UnChange <- tibble(LOY, AOUPY)
CChange <- tibble(LOY, AOUCPY)
#Yes, I realize that the acronyms are getting confusing. Even I, the guy who wrote them has to scroll up occasionally to reassure myself that I'm not doing this all horribly wrong.
UnLinear <- lm(AOUPY ~ LOY, data = UnChange)
CLinear <- lm(AOUCPY ~ LOY, data = CChange)
As far as the math in normal math terms goes
The Average Yearly Net Change In Universities is: \[ A = (181 + 122 + 155 + 139 + 129 + 136 + 137 + 105) / 8 = 138 \] The Formula For the Linear Relationship between the Total Number of Universities and the Years are: \[ Total = b_0 + b_1 * Year + ε ; b_0 = -276570.9 , b_1 = 138 \] The Average Change In Unique Countries is: \[ A = (10 + 1 + 5 + 6 + 1 + 6 + 5 + 4) / 8 = 4.75 \] The Formula For the Linear Relationship between the Total Number of Unique Countries per Year is: \[ Total = b_0 + b_1 * Year + ε ; b_0 = -8898.67, b_1 = 4.75 \]
Four graphs Graphing time! I’ll show the code for all four since that seems to be a big part of this project.
(This is the point where I ran into a few problems solely to do with deciding whether this report should take the form of either a pdf or HTML report. I simply hoped that the latter was acceptable, because otherwise the report would have really boring graphs, or I could have included screenshots of the code and the graphs, or I could have rearranged all of this as an Ioslides Presentation.)
The first two being for the Universities
UnG1 <- plot_ly(x = UnChange$LOY, y = UnChange$AOUPY, type = "scatter", name = "Year vs Universities", mode = "markers") %>% add_lines(x = UnChange$LOY, fitted(UnLinear), name = "Linear Relationship")

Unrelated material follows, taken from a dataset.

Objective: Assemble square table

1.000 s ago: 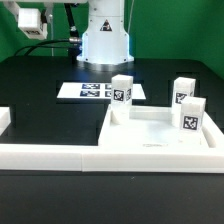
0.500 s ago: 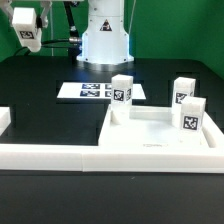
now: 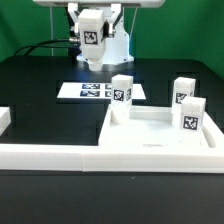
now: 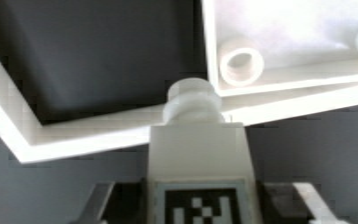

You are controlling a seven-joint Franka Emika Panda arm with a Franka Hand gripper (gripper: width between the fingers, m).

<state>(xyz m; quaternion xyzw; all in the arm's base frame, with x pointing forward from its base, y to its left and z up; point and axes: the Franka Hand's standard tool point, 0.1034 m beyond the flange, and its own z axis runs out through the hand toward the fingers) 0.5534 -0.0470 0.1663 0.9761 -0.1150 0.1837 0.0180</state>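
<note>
My gripper [image 3: 92, 38] hangs high at the back in front of the robot base, shut on a white leg block [image 3: 92, 30] whose tag faces the camera. In the wrist view that leg [image 4: 197, 150] runs out from between the fingers [image 4: 300, 196], peg end forward and tag near the jaws. Below and ahead of its peg lies a corner of the square table top [image 4: 300, 40] with a round open hole [image 4: 243, 63]. In the exterior view the table top [image 3: 150, 128] lies at the right. Three tagged legs stand upright on it [image 3: 122, 95] [image 3: 184, 94] [image 3: 191, 113].
The marker board [image 3: 92, 90] lies flat on the black table behind the table top. A long low white border wall [image 3: 50, 156] runs along the front, with a short piece [image 3: 4, 119] at the exterior view's left. Its white strips [image 4: 69, 135] show in the wrist view.
The gripper, still holding the leg, has swung from the exterior view's upper left to the top centre in front of the robot base. The table top and its three legs have not moved.
</note>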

UnG1 <- UnG1 %>% layout(title = 'Total Universities Per Year',
xaxis = list(title = 'Years'),
yaxis = list (title = 'Universities'))
UnG1
UnG2 <- plot_ly(x = LOY[-1],y = NCIUPY, type = "scatter", mode = "markers", name = "Change in Universities vs Previous Year") %>% add_lines(y = ACFU, name = "Average Change Per Year")
UnG2 <- UnG2 %>% layout(title = 'Change in Universities Per Year',
xaxis = list(title = 'Years'),
yaxis = list (title = 'Universities'))
UnG2
The second two being for the Countries
CG1 <- plot_ly(x = CChange$LOY, y = CChange$AOUCPY, type = "scatter", name = "Year vs Countries", mode = "markers") %>% add_lines(x = CChange$LOY, fitted(CLinear), name = "Linear Relationship")
CG1 <- CG1 %>% layout(title = 'Total Unique Countries Per Year',
xaxis = list(title = 'Years'),
yaxis = list (title = 'Countries'))
CG1
CG2 <- plot_ly(x = LOY[-1],y = NCICPY, type = "scatter", mode = "markers", name = "Change in Unique Countries vs Previous Year") %>% add_lines(y = ACFC, name = "Average Change Per Year")
CG2 <- CG2 %>% layout(title = 'Change in Unique Countries Per Year',
xaxis = list(title = 'Years'),
yaxis = list (title = 'Countries'))
CG2
And I really have to guess that’s all?! Wait, I still have to do a recording…
This is between me and whoever actually ever reads this.
I don’t think I do very well with these sorts of open ended assignments. I can never ever tell if I’m doing far too much or far too little.
Cookies + Milk + Programming = Neato^4!